◆ **WORK TASK**: Pictures are not part of the copy; repeat everything else in the records exactly.

========

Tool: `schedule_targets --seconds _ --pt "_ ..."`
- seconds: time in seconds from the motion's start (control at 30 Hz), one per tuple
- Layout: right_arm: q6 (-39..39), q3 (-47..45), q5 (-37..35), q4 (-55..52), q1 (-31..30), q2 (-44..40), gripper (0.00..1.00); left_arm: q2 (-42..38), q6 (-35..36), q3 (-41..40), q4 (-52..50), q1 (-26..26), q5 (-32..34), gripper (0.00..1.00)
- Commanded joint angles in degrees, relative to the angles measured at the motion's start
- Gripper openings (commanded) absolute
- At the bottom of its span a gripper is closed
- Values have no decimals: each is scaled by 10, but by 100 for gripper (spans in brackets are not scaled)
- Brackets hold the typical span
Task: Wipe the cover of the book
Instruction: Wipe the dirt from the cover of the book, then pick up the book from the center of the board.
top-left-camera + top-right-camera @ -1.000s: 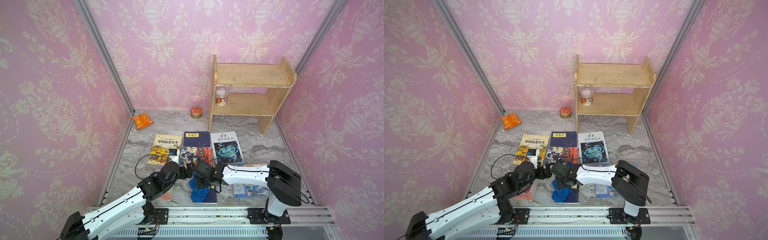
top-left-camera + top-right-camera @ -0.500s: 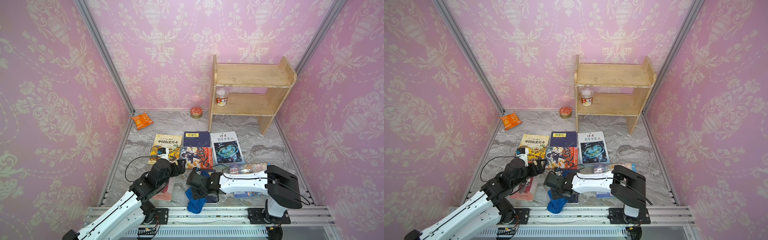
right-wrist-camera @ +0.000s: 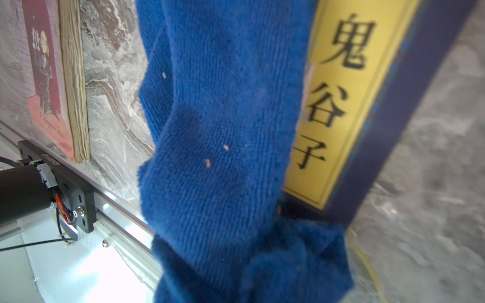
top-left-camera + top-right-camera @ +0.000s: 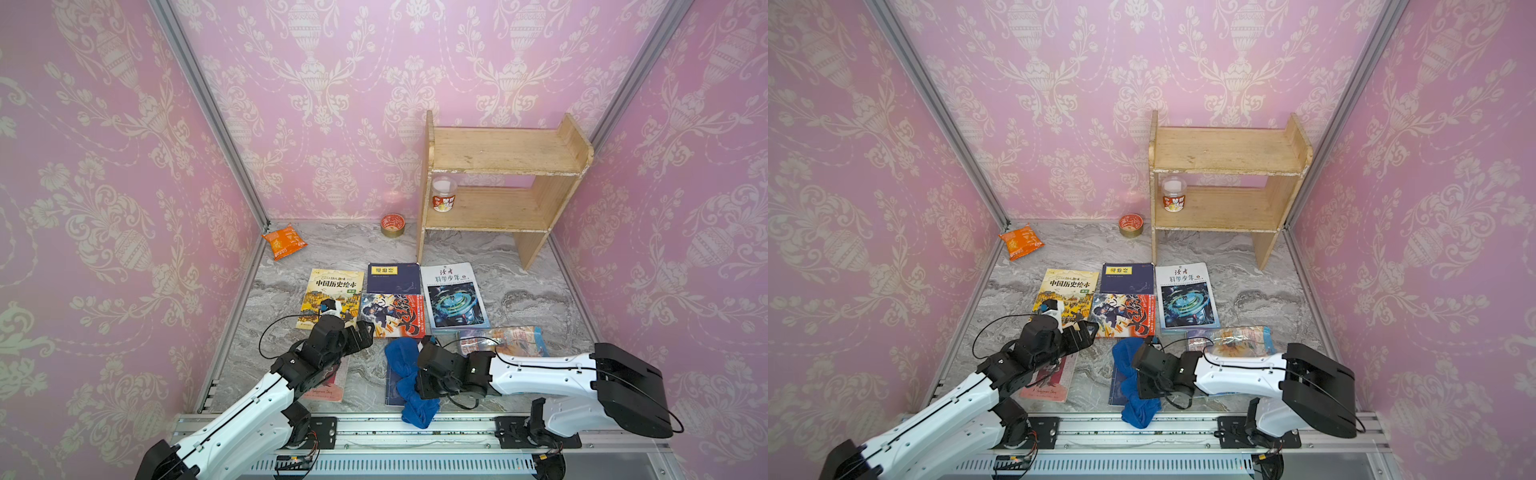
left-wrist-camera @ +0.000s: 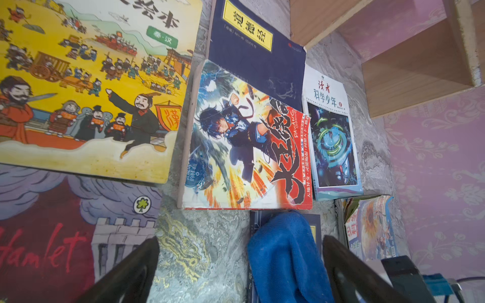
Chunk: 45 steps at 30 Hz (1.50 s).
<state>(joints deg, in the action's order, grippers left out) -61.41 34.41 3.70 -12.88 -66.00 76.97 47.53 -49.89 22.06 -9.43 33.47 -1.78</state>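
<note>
1. The dark-blue book with a yellow title label [image 3: 341,110] lies flat on the grey marble-patterned tabletop [image 4: 365,374]. It sits just on the rail side of the colourful comic-cover paperback [image 4: 392,314], and cloth and arm hide most of its cover.
2. The right gripper [image 4: 420,379] is pinched tight on a bunched blue terry cloth [image 4: 404,384]. One end of the cloth reaches toward the comic paperback; the other trails off the book onto the metal rail [image 4: 374,432].
3. The left gripper [image 5: 238,272] hangs near the comic paperback's corner with its fingers spread wide, empty and touching nothing.
4. This looks like mid-wipe. Keep the wad low and flat so that fabric, not fingertips, rubs the cover.
5. Sweep the book's full length in overlapping passes, and include the yellow label that is still bare.
6. The book is thin and nothing pins it, so it will probably slide. Press lightly, or let the left fingers hold down the corner nearest the comic paperback.
7. The trailing end could snag on the rail, so end strokes short of it.
</note>
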Motion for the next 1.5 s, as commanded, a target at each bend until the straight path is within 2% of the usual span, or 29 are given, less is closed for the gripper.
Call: schedule_targets --seconds 0.0,0.13,0.23,0.47,0.57,0.67,0.8,0.87,1.13,1.47 --pt "-23 -56 2 -67 20 -43 0 37 -20 -2 56 -3 -57 99" --pt "8 -43 -5 -114 49 -67 0 94 -36 -5 97 4 -99 99" --pt "32 4 0 -130 65 -55 0 121 -43 -5 115 21 -111 99" --pt "74 117 58 -120 104 62 0 161 -76 -26 152 63 -131 99" --pt "71 122 81 -93 138 107 0 165 -85 -38 151 71 -136 99" --pt "57 106 75 -73 188 123 0 167 -100 -50 159 76 -142 99" --pt "31 49 84 -10 265 97 0 183 -117 -54 175 91 -152 100" --pt "35 41 78 -16 279 77 0 195 -128 -54 184 99 -158 99" --pt "64 26 63 -94 263 25 0 214 -147 -40 218 115 -175 99" --pt "3 -24 68 -18 215 75 0 235 -165 18 340 115 -217 87"
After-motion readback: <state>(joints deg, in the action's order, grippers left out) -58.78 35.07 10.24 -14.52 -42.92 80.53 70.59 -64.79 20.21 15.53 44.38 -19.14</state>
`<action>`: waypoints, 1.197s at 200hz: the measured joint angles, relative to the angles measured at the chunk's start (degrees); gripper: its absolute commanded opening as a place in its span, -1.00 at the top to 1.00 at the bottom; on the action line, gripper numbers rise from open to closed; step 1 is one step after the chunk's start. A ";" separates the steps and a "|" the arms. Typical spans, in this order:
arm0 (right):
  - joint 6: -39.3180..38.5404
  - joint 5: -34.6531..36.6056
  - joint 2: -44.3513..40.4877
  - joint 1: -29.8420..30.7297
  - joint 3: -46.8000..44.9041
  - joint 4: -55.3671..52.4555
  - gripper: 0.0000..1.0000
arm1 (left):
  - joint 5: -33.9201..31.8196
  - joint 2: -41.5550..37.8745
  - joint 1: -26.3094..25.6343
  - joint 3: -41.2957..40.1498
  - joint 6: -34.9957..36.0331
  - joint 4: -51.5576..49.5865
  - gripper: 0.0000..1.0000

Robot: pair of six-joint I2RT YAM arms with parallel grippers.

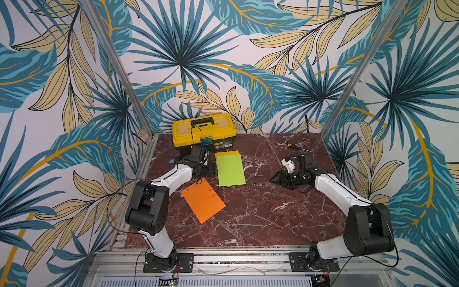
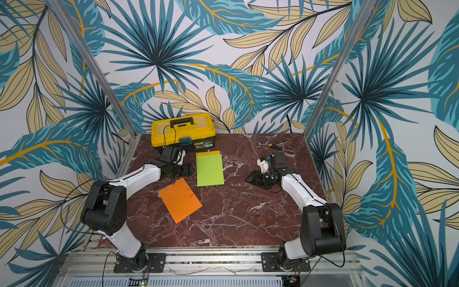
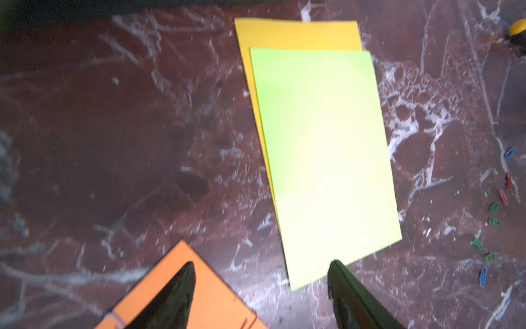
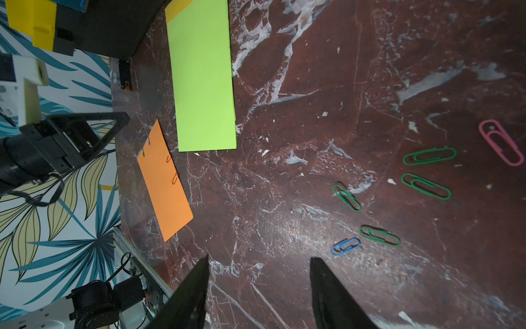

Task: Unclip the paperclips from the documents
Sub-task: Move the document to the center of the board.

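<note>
Red-brown marbled table [image 1: 260, 223]. The lime green paper sheet [image 1: 231, 170] lies flat on the yellow paper sheet [image 1: 227, 153], which shows only as a strip at the far edge, just in front of the yellow-and-black plastic toolbox [image 1: 203, 130]. No clips are seen on this pair. The orange paper sheet [image 1: 203, 200] lies askew nearer the left arm, apart from the green one. It carries two red wire paperclips [image 4: 174, 178] on one long edge, plus a blue and a green clip on the short far edge. Loose paperclips [image 4: 429, 156], green, blue and pink, lie scattered on bare table beside the right hand [image 4: 259, 260], whose jaws are apart and empty. The left hand [image 3: 262, 273] also has its jaws apart and empty, over the gap between the orange and green sheets.
</note>
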 measured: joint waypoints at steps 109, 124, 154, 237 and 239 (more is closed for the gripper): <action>-0.68 -2.75 -0.13 0.24 -0.17 0.55 -0.17 | -2.43 -3.91 -2.99 -9.29 -8.11 -4.35 -0.39; -0.68 -2.97 -0.55 0.26 -0.68 0.59 -0.17 | -2.29 -3.91 -3.37 -10.47 -8.35 -4.79 -0.39; -0.37 -3.17 -0.87 0.50 -1.88 1.31 -0.17 | -0.55 -3.08 -4.44 -11.19 -8.20 -5.77 -0.36; 0.20 -3.15 -1.18 1.07 -2.64 2.25 -0.17 | 5.01 -2.67 -8.72 -11.58 -7.17 -5.40 -0.32; 0.22 -3.15 -1.20 1.07 -2.64 2.25 -0.17 | 5.09 -2.67 -8.92 -11.58 -7.19 -5.40 -0.32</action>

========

◆ **TASK RESPONSE**:
Tool: `schedule_targets --seconds _ --pt "_ ..."`
- seconds: time in seconds from the motion's start (control at 30 Hz), one per tuple
- Layout: right_arm: q6 (-39..39), q3 (-47..45), q5 (-37..35), q4 (-55..52), q1 (-31..30), q2 (-44..40), gripper (0.00..1.00); left_arm: q2 (-42..38), q6 (-35..36), q3 (-41..40), q4 (-52..50), q1 (-26..26), q5 (-32..34), gripper (0.00..1.00)
- Commanded joint angles in degrees, relative to the angles measured at the motion's start
- Gripper openings (commanded) absolute
- At the bottom of its span a gripper is closed
- Values have no decimals: each is scaled by 10, but by 100 for gripper (spans in brackets are not scaled)
- Brackets hold the typical span
Task: Wipe the cover of the book
Instruction: Wipe the dirt from the cover of the book, then pick up the book from the center of the board.
top-left-camera + top-right-camera @ -1.000s: 
top-left-camera + top-right-camera @ -0.500s: 
right-wrist-camera @ +0.000s: 
top-left-camera + top-right-camera @ +0.000s: 
left-wrist-camera @ +0.000s: 
Chunk: 45 steps at 30 Hz (1.50 s).
<state>(joints deg, in the action's order, grippers left out) -61.41 34.41 3.70 -12.88 -66.00 76.97 47.53 -49.89 22.06 -9.43 33.47 -1.78</state>
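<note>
1. The dark-blue book with a yellow title label [image 3: 341,110] lies flat on the grey marble-patterned tabletop [image 4: 365,374]. It sits just on the rail side of the colourful comic-cover paperback [image 4: 392,314], and cloth and arm hide most of its cover.
2. The right gripper [image 4: 420,379] is pinched tight on a bunched blue terry cloth [image 4: 404,384]. One end of the cloth reaches toward the comic paperback; the other trails off the book onto the metal rail [image 4: 374,432].
3. The left gripper [image 5: 238,272] hangs near the comic paperback's corner with its fingers spread wide, empty and touching nothing.
4. This looks like mid-wipe. Keep the wad low and flat so that fabric, not fingertips, rubs the cover.
5. Sweep the book's full length in overlapping passes, and include the yellow label that is still bare.
6. The book is thin and nothing pins it, so it will probably slide. Press lightly, or let the left fingers hold down the corner nearest the comic paperback.
7. The trailing end could snag on the rail, so end strokes short of it.
</note>
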Motion for the next 1.5 s, as commanded, a target at each bend until the straight path is within 2% of the usual span, or 29 are given, less is closed for the gripper.
Call: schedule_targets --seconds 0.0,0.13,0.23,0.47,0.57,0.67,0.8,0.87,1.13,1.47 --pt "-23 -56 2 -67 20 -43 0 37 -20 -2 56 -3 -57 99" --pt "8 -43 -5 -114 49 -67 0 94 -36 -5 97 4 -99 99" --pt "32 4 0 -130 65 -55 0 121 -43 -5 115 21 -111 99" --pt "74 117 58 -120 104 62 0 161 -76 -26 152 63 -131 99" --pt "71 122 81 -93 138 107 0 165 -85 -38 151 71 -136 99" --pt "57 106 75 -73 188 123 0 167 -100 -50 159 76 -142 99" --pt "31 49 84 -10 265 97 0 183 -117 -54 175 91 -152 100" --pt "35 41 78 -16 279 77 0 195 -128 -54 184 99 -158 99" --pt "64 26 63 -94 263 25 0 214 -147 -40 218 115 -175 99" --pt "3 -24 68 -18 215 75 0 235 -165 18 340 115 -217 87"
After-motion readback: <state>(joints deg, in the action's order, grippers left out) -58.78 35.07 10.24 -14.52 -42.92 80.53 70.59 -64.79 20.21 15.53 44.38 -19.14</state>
`<action>`: waypoints, 1.197s at 200hz: the measured joint angles, relative to the angles measured at the chunk's start (degrees); gripper: its absolute commanded opening as a place in its span, -1.00 at the top to 1.00 at the bottom; on the action line, gripper numbers rise from open to closed; step 1 is one step after the chunk's start. A ";" separates the steps and a "|" the arms. Typical spans, in this order:
arm0 (right):
  - joint 6: -39.3180..38.5404
  - joint 5: -34.6531..36.6056
  - joint 2: -44.3513..40.4877
  - joint 1: -29.8420..30.7297
  - joint 3: -46.8000..44.9041
  - joint 4: -55.3671..52.4555
  - gripper: 0.0000..1.0000
arm1 (left):
  - joint 5: -33.9201..31.8196
  - joint 2: -41.5550..37.8745
  - joint 1: -26.3094..25.6343
  - joint 3: -41.2957..40.1498
  - joint 6: -34.9957..36.0331
  - joint 4: -51.5576..49.5865
  - gripper: 0.0000..1.0000

Robot: pair of six-joint I2RT YAM arms with parallel grippers.


Task: Unclip the paperclips from the documents
Sub-task: Move the document to the center of the board.

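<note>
Red-brown marbled table [image 1: 260, 223]. The lime green paper sheet [image 1: 231, 170] lies flat on the yellow paper sheet [image 1: 227, 153], which shows only as a strip at the far edge, just in front of the yellow-and-black plastic toolbox [image 1: 203, 130]. No clips are seen on this pair. The orange paper sheet [image 1: 203, 200] lies askew nearer the left arm, apart from the green one. It carries two red wire paperclips [image 4: 174, 178] on one long edge, plus a blue and a green clip on the short far edge. Loose paperclips [image 4: 429, 156], green, blue and pink, lie scattered on bare table beside the right hand [image 4: 259, 260], whose jaws are apart and empty. The left hand [image 3: 262, 273] also has its jaws apart and empty, over the gap between the orange and green sheets.
</note>
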 measured: joint waypoints at steps 109, 124, 154, 237 and 239 (more is closed for the gripper): <action>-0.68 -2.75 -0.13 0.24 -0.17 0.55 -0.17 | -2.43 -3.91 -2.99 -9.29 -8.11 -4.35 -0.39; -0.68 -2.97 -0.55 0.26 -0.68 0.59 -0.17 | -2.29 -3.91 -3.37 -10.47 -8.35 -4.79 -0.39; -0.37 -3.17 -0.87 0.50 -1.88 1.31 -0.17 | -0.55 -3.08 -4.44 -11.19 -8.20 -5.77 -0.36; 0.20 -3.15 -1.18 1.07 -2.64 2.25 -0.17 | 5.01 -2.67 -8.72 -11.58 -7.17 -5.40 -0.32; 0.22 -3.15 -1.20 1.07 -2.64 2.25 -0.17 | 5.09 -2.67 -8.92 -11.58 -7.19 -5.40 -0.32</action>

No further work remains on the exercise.